■ **Provided data**

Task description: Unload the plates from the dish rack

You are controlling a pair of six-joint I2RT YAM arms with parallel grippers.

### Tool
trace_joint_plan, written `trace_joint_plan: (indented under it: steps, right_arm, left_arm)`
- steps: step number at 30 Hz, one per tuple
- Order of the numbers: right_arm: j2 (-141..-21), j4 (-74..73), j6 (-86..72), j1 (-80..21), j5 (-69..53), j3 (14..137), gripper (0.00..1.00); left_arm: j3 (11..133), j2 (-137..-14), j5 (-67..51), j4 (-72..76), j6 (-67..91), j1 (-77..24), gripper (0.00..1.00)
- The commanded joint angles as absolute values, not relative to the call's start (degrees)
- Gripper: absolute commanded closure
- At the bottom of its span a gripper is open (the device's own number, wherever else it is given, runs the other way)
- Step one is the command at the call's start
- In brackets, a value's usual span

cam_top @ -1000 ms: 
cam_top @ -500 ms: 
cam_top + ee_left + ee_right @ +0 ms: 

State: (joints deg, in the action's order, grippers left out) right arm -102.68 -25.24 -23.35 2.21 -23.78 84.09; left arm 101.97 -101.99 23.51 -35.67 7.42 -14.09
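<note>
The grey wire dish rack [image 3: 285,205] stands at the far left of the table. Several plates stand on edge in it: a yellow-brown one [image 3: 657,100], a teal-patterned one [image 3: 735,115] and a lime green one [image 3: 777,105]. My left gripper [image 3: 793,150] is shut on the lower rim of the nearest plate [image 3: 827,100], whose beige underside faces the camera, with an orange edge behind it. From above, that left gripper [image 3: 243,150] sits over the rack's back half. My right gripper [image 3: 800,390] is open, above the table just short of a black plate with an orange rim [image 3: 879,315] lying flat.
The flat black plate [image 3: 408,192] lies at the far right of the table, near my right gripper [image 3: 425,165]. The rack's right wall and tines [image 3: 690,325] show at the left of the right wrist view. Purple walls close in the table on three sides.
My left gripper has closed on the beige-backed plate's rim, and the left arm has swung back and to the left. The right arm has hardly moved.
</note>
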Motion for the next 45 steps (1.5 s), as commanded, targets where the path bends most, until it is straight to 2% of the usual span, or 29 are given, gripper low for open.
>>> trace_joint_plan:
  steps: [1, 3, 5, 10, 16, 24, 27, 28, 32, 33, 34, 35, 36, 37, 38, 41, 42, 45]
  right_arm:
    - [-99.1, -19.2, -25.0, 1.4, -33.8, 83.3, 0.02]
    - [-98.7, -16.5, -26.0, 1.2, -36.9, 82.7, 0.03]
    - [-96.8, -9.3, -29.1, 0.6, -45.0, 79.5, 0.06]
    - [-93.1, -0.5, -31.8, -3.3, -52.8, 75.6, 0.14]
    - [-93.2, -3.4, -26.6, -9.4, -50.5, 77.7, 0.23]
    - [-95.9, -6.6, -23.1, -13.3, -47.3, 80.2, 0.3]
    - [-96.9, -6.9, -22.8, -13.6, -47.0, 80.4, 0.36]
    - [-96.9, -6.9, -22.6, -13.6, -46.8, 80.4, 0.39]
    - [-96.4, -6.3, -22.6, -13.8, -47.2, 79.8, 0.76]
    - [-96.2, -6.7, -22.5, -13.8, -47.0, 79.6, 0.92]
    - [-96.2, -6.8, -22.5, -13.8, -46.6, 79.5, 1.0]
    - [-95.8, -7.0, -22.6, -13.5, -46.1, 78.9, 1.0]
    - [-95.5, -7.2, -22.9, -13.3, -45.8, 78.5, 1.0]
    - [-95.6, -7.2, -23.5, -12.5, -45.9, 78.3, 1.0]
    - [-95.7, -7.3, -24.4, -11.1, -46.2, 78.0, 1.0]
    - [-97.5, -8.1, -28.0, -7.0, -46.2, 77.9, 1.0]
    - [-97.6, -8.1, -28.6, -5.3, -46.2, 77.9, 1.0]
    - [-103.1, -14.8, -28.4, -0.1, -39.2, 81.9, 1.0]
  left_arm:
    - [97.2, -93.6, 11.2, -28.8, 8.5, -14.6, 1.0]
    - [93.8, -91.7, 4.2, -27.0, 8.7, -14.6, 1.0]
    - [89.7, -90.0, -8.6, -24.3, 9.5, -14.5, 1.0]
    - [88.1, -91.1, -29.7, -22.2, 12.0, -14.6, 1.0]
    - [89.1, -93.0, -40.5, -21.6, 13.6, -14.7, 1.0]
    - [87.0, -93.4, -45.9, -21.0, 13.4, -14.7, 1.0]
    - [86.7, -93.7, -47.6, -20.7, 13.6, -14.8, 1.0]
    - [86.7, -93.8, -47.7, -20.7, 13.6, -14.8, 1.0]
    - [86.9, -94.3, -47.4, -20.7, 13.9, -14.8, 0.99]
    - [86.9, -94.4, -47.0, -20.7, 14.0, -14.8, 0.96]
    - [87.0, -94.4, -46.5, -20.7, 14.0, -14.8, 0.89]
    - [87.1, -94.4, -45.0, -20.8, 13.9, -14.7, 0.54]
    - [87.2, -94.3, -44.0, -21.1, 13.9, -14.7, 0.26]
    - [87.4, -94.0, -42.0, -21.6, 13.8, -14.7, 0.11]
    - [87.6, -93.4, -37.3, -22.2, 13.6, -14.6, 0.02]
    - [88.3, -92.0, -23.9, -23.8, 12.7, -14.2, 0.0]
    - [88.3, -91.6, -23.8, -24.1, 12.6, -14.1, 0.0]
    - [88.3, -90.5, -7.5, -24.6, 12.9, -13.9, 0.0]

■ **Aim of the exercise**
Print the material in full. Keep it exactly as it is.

■ **Reply to the exercise**
Task description: Unload the plates from the dish rack

You are controlling a pair of six-joint I2RT YAM arms with parallel grippers.

### Tool
trace_joint_plan, written `trace_joint_plan: (indented under it: steps, right_arm, left_arm)`
- steps: step number at 30 Hz, one per tuple
- Order of the numbers: right_arm: j2 (-141..-21), j4 (-74..73), j6 (-86..72), j1 (-80..21), j5 (-69..53), j3 (14..137), gripper (0.00..1.00); left_arm: j3 (11..133), j2 (-137..-14), j5 (-67..51), j4 (-72..76), j6 (-67..91), j1 (-77..24), gripper (0.00..1.00)
- The commanded joint angles as absolute values, not relative to the call's start (degrees)
- Gripper: absolute commanded closure
- At the bottom of its span a gripper is open (the device's own number, wherever else it is given, runs the other way)
- Step one is the command at the call's start
- In brackets, a value's usual span

cam_top @ -1000 ms: 
cam_top @ -500 ms: 
cam_top + ee_left + ee_right @ +0 ms: 

State: (joints deg, in the action's order, grippers left out) right arm -102.68 -25.24 -23.35 2.21 -23.78 84.09; left arm 101.97 -101.99 23.51 -35.67 7.42 -14.09
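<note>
The grey wire dish rack [image 3: 285,205] stands at the far left of the table. Several plates stand on edge in it: a yellow-brown one [image 3: 657,100], a teal-patterned one [image 3: 735,115] and a lime green one [image 3: 777,105]. My left gripper [image 3: 793,150] is shut on the lower rim of the nearest plate [image 3: 827,100], whose beige underside faces the camera, with an orange edge behind it. From above, that left gripper [image 3: 243,150] sits over the rack's back half. My right gripper [image 3: 800,390] is open, above the table just short of a black plate with an orange rim [image 3: 879,315] lying flat.
The flat black plate [image 3: 408,192] lies at the far right of the table, near my right gripper [image 3: 425,165]. The rack's right wall and tines [image 3: 690,325] show at the left of the right wrist view. Purple walls close in the table on three sides.
My left gripper has closed on the beige-backed plate's rim, and the left arm has swung back and to the left. The right arm has hardly moved.
</note>
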Motion for the next 45 steps (1.5 s), as commanded, targets where the path bends most, until it is straight to 2% of the usual span, or 29 are given, gripper low for open.
>>> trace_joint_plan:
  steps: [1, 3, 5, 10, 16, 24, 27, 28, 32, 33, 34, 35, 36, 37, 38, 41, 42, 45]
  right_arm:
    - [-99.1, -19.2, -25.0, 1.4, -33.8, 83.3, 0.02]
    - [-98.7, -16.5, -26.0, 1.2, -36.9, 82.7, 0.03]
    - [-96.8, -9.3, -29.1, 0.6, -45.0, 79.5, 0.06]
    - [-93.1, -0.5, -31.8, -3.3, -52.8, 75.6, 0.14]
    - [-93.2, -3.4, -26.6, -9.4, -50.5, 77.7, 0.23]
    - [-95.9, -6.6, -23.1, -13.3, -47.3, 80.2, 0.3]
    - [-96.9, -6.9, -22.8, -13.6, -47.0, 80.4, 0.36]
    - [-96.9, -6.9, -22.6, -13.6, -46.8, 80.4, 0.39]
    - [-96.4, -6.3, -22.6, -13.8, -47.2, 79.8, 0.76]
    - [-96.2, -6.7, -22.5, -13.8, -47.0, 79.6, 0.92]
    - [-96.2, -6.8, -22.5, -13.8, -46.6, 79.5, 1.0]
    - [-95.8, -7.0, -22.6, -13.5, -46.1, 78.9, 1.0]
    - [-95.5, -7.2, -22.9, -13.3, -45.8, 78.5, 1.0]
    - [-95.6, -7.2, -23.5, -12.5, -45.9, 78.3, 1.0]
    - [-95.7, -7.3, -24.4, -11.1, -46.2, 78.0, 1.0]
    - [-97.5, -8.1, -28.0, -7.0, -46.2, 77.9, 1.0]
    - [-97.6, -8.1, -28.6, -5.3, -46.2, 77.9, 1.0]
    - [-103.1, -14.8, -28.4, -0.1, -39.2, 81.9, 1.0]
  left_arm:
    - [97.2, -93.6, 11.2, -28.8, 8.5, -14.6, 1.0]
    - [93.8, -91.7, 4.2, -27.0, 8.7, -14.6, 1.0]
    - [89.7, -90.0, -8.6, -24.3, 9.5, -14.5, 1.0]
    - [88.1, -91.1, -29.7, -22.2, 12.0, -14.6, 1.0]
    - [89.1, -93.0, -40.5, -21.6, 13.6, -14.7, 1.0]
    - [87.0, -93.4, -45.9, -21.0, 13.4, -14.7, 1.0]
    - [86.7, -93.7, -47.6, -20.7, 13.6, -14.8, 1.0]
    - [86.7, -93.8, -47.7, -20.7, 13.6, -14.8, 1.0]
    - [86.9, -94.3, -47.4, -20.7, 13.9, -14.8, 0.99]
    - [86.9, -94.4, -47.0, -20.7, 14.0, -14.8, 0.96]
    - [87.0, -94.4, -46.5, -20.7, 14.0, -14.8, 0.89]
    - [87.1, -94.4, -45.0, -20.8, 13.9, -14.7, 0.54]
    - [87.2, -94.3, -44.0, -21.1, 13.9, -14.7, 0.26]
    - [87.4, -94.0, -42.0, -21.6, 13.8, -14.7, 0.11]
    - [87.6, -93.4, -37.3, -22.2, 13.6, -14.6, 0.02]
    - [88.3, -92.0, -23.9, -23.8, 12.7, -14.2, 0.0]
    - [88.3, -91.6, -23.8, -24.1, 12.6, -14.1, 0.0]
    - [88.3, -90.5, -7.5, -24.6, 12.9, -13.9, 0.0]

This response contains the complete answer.